I learned from her how to cook in ways other than over a campfire and with ingredients like anchovies (which I did not like) and capers (which I did). And I learned to eat at a table laid with more implements set out only for the two of us than outfitted Pa’s entire camp. Sometimes, gazing at the finery around me, I wondered at it all.
Growing up with outlaws made me a hard case, especially for a woman, and I still couldn’t figure why Mrs. Gale took me on and treated me so kind. There were many rocky, bare-limbed edges of my own to be smoothed, and Mrs. Gale was a fine-grit sandpaper.
After my first few weeks in Bozeman, Caleb and I did the regular shopping together. I never let up keeping my eyes open for that devil Marshal or for Min, like worrying about running into a bear that lurked unseen in the woods, but town shopping became my delight. I determined not to let worries rule my life. As Caleb loaded the grocery items, I wandered the dry goods aisle of the general store, fingering satin and lace ribbons and sniffing jars of cold cream. Then Caleb and I would spend a handful of pennies on small glasses of Coca-Cola at the soda fountain just so I could stare after the ladies and examine their fashionable costumes. One day, perhaps that would be me . . .
A few times I caught the eyes of men. Men who seemed quite proper and of means. I took to mimicking the actions of the ladies—tried to put a lick of polish on my figure even to the point of acting shy and demure, which was so against my nature.

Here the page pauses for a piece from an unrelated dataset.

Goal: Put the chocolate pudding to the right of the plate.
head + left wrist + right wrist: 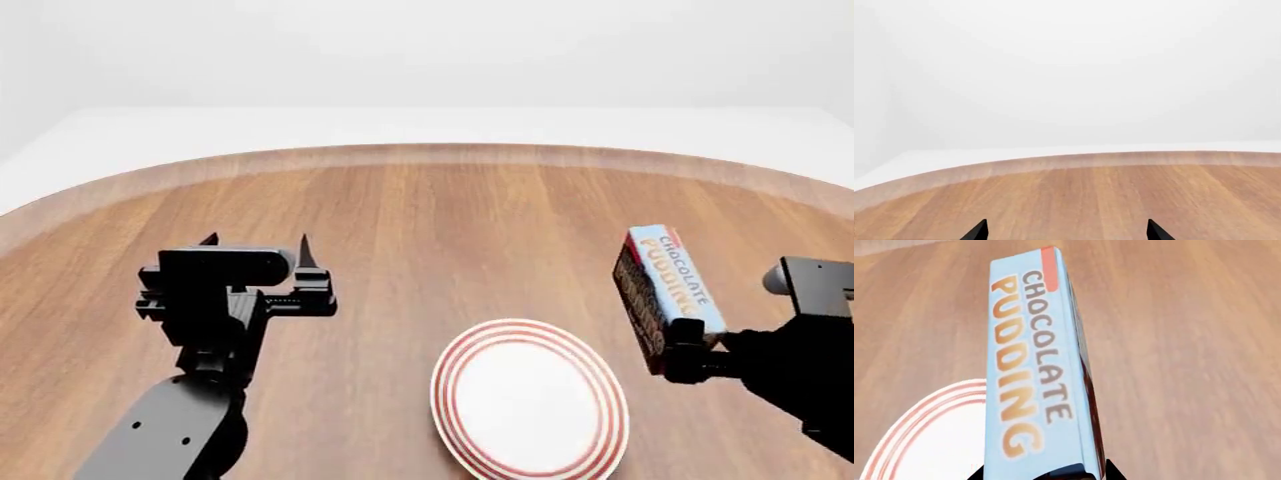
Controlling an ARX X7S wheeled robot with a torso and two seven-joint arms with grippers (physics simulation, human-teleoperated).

And I listened, and polished up my speech by imitation, too, so I could meet my opportunities with a gracious tongue.
On one of those occasions a young man smiled and tipped his hat. He approached me and would have engaged me in a conversation if Caleb had not appeared at my elbow, tugging at me like an annoying little brother. I hid my disappointment, but gave the young man a willing smile.